Thanks for looking into my problem, I built this web crawler and all I wanted it to do is crawl a given homepage of a given website and get all links links from that website, like visit all of them, and finally put them all in crawled.txt file but what it's doing when ran is it only visiting homepage and not gathering all links from it and visiting those and finally I only have homepage in crawled.txt file and not links on the site. There are five files to this crawler,
main.py
import queue
import threading
from queue import Queue
from Spider import spider
from SetupCrawler import *
from domain import *
PROJECT_NAME = input('Enter Project Name ')
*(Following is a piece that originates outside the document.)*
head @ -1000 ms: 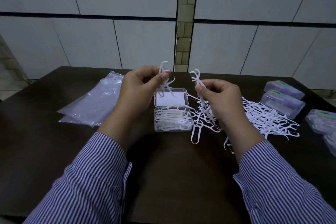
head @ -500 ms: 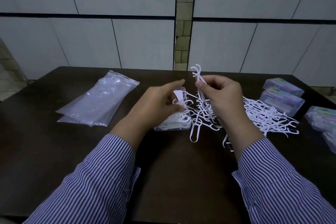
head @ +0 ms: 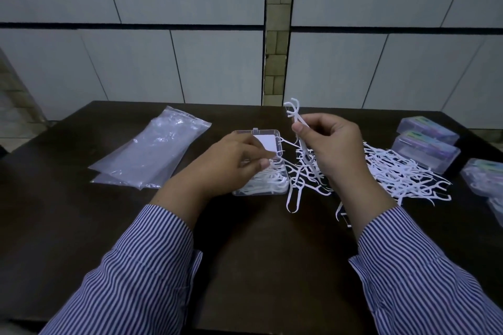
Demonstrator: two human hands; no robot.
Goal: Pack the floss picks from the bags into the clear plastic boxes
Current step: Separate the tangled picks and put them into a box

HOMEPAGE = input('Enter HomePage ')
DOMAIN_NAME = get_domain_name(HOMEPAGE)
QUEUE_FILE = PROJECT_NAME+'/queue.txt'
CRAWLED_FILE = PROJECT_NAME+'/crawled.txt'
NUMBER_OF_THREADS = 8
queue = Queue()
spider(PROJECT_NAME,HOMEPAGE,DOMAIN_NAME)
SetupCrawler.py
import os
from os import write
LinkDir = 'LinkDirectory'
def create_project_dir(dire):
if not os.path.exists(dire):
print('Creating Project...',dire)
os.makedirs(dire)
def write_file(file_name,data):
f = open(file_name,'w')
f.write(data)
f.close()
#queue and crawled files
def create_data_files(project_name,seedLink):
queue = project_name+'/queue.txt'
crawled = project_name+'/crawled.txt'
if not os.path.isfile(queue):
write_file(queue,seedLink)
if not os.path.isfile(crawled):
write_file(crawled,'')
#add data into existing file
def appendToFile(path,data):
open(path,'a').write(data+'\n')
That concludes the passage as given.